MEXICO CITY (Reuters) - Mexico is not planning to extradite to the United States captured drug lord Joaquin Guzman because he will first have to serve out jail time at home, an official at the federal attorney general’s office said on Tuesday.
Mexican Attorney General Jesus Murillo said last week a U.S. request was imminent for the extradition of Guzman, who is best known in Mexico as El Chapo, or Shorty, because of his height.
But given the number of charges pending against him, Guzman was likely to spend years in Mexican prison before he could face trial in the United States, an official at the attorney general’s office said, speaking on condition of anonymity.
“At the moment, the extradition of El Chapo is not being contemplated,” the official said, adding that only once Guzman had served his sentences in Mexico could extradition be considered.
Guzman was the most wanted capo in the country until he was captured by security forces last February in northwestern Mexico, where he headed the Sinaloa Cartel, one of the most powerful drug smuggling outfits in the world.

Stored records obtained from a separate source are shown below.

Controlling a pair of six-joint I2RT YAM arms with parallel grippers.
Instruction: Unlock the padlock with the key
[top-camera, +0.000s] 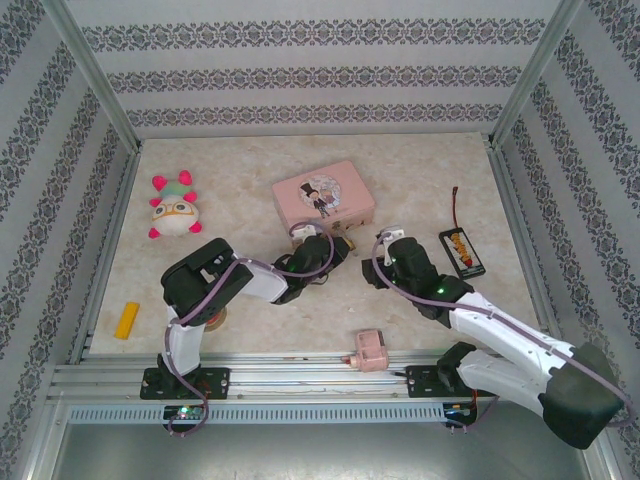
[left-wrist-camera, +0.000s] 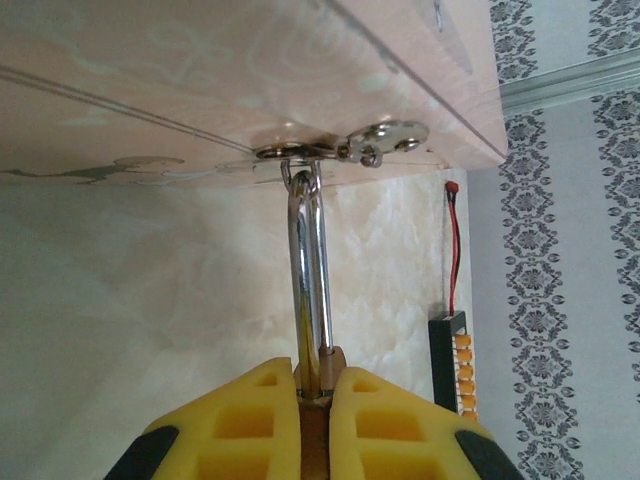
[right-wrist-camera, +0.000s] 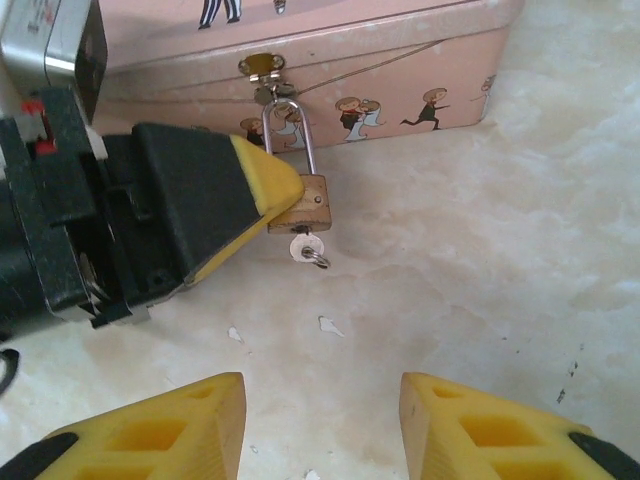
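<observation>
Right hand (right-wrist-camera: 320, 420) half-open, empty, hung near the key (right-wrist-camera: 305, 247), which sat in the padlock (right-wrist-camera: 303, 203). Left hand (left-wrist-camera: 313, 390) pinched the padlock's body below the tin (right-wrist-camera: 400, 60) hasp. Shackle (right-wrist-camera: 290, 125) closed (key not yet gripped or turned, I judged).

Left wrist view: padlock (left-wrist-camera: 315, 430) body mostly buried between left gripper (left-wrist-camera: 315, 372) fingers (left-wrist-camera: 370, 430); I see only a brass sliver. Fingers cropped by the bottom edge, tin (left-wrist-camera: 200, 80) by the top and left.

Right wrist view: one left finger covers the padlock's left part. Key (right-wrist-camera: 303, 247) blade sunk out of sight, head and ring showing. Right gripper (right-wrist-camera: 322, 385) fingers cropped at the bottom.

Top view: padlock and key too small and under the left gripper; I can't make them out.
</observation>
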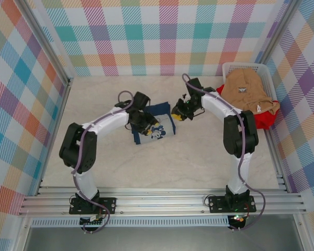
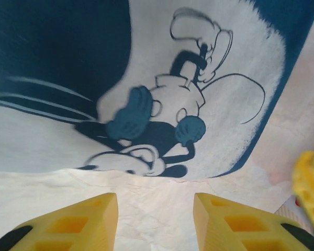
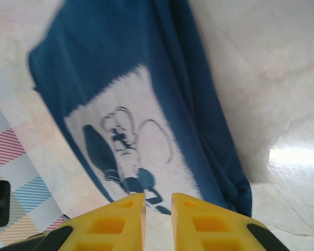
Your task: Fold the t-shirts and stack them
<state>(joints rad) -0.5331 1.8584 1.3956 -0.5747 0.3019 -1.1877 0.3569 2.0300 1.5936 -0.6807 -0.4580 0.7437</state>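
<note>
Your navy shirt (image 1: 158,129) lies folded in a small rectangle mid-worktop (image 1: 199,157), white cartoon print facing up, well clear of every edge. Your left gripper (image 1: 153,125) sits low over the shirt's left half. In the left wrist view, that gripper (image 2: 154,219) has its yellow fingers (image 2: 78,222) clearly apart with nothing between them, only bare worktop showing in the gap and the printed shirt (image 2: 162,104) just ahead. Your right gripper (image 1: 176,115) is at the shirt's right edge. In the right wrist view, that gripper (image 3: 158,219) has its fingers (image 3: 115,222) almost together, with a thin slit left and no cloth pinched. The navy shirt (image 3: 146,78) is spread past the tips, its folded edge bunched on the right. The white basket (image 1: 235,66) stands in the far right corner of the worktop. The tan shirt (image 1: 248,91) is heaped in it and spills over the near rim. The red shirt (image 1: 261,120) pokes out from under the tan one at the basket's near end, by the right edge. Both are well apart from the navy shirt.
</note>
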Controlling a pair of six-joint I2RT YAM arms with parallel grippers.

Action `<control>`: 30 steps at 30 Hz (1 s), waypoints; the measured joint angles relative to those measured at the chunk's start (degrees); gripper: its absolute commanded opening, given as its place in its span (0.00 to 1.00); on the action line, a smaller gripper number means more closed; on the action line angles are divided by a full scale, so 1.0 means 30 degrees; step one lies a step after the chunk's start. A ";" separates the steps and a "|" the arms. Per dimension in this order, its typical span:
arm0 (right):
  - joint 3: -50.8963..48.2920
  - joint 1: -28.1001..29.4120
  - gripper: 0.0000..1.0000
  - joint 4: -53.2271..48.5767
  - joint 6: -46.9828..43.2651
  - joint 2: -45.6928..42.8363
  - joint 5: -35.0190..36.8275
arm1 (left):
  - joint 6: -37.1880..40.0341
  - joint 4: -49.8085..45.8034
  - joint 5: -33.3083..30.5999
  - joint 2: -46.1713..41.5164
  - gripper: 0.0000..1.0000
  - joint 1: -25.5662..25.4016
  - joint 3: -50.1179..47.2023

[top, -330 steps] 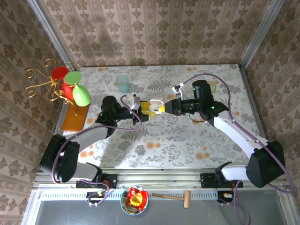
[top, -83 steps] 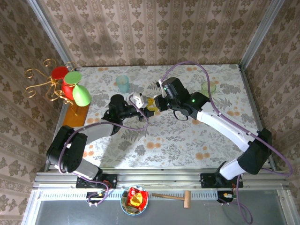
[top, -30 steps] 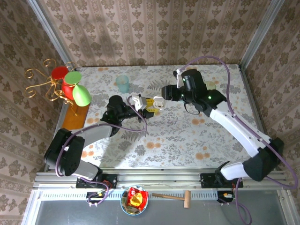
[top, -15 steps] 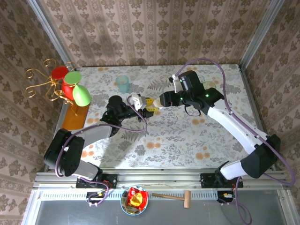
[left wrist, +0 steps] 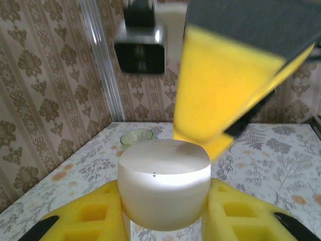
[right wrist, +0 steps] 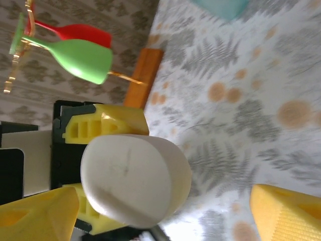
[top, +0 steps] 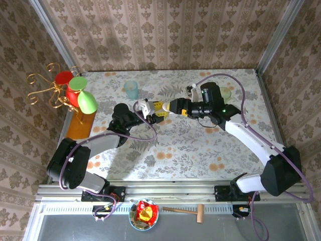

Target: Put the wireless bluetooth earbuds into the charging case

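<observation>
The white rounded charging case (left wrist: 164,188) sits between the yellow fingers (left wrist: 88,218) of my left gripper (top: 152,111), which is shut on it above the table's middle. No opening shows on the case. In the right wrist view the case (right wrist: 133,183) faces the camera, with the left gripper's yellow pads (right wrist: 108,123) behind it. My right gripper (top: 169,106) is open right at the case, one of its fingers (left wrist: 225,95) hanging just over it. Its own fingertips (right wrist: 35,216) stand on either side of the case, apart from it. The earbuds are out of view.
A teal cup (top: 132,89) stands at the back. A small green glass (top: 225,93) sits behind the right arm and shows in the left wrist view too (left wrist: 136,136). Red and green goblets (top: 77,93) on a gold stand with a wooden board (top: 80,124) occupy the left edge.
The right arm's wrist has swung to the right and levelled out, with its fingers still close to the case. The left arm has hardly moved and still holds the case.
</observation>
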 measured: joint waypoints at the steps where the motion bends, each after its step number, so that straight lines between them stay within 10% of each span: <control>1: -0.0568 -0.0051 0.81 0.1246 0.1049 0.0153 -0.0729 | -0.0226 0.0401 -0.0015 0.0000 0.26 0.0036 -0.0102; 19: -0.3621 -0.0597 0.14 1.4484 1.1431 0.2011 -0.4539 | -0.1632 0.2375 -0.0546 0.0066 0.28 0.0466 -0.0510; 25: -0.3636 -0.0831 0.13 1.4069 1.0936 0.1974 -0.4371 | -0.1515 0.2084 -0.0561 -0.0080 0.77 0.0466 -0.0619; 30: -0.4146 -0.2193 0.12 1.1686 0.9041 0.1158 -0.2973 | -0.0539 0.0219 -0.0838 -0.1399 0.94 0.0466 -0.1086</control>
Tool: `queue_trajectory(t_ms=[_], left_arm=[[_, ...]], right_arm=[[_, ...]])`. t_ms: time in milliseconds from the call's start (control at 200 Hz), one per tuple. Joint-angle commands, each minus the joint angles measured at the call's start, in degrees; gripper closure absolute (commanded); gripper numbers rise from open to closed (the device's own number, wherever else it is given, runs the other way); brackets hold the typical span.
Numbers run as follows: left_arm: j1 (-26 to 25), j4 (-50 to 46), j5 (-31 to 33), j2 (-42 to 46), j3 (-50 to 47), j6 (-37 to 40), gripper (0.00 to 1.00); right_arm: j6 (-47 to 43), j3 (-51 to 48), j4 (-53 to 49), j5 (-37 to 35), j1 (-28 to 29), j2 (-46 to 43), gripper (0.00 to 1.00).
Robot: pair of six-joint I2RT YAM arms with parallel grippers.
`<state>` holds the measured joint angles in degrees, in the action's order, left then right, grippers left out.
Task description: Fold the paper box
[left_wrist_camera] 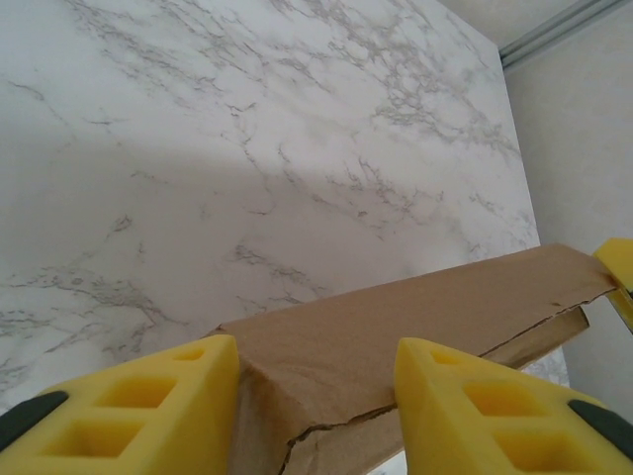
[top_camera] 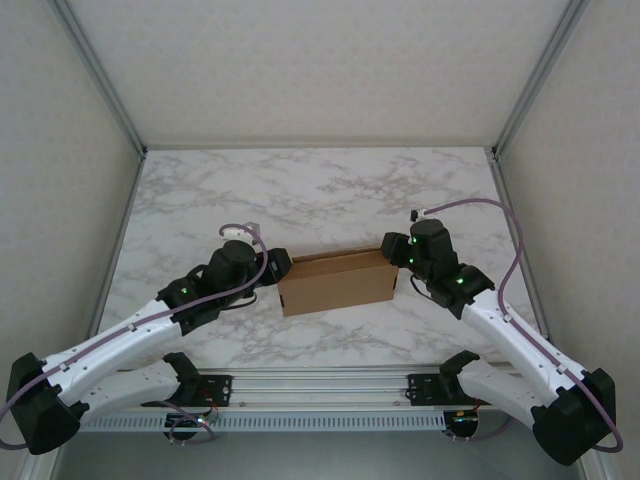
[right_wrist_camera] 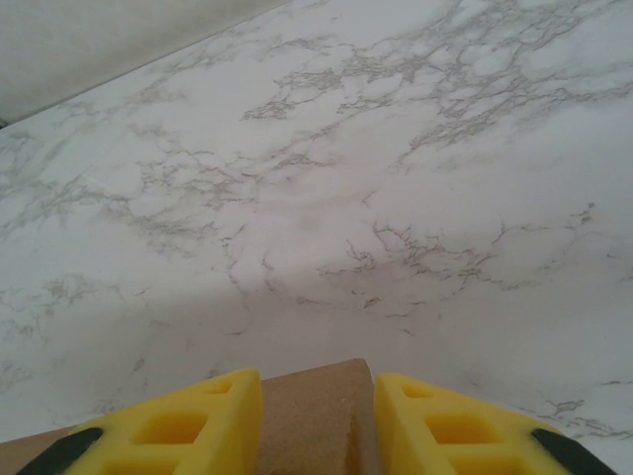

Bloody clashes between drug gangs and security forces have claimed about 100,000 lives in Mexico over the past eight years.
Captured for the first time in 1993, Guzman escaped his Mexican prison in 2001 and later made it into the Forbes list of billionaires thanks to his drug trafficking exploits.
Guzman is wanted in the United States on a host of criminal charges including cocaine smuggling, money laundering and running a criminal enterprise, which included murder.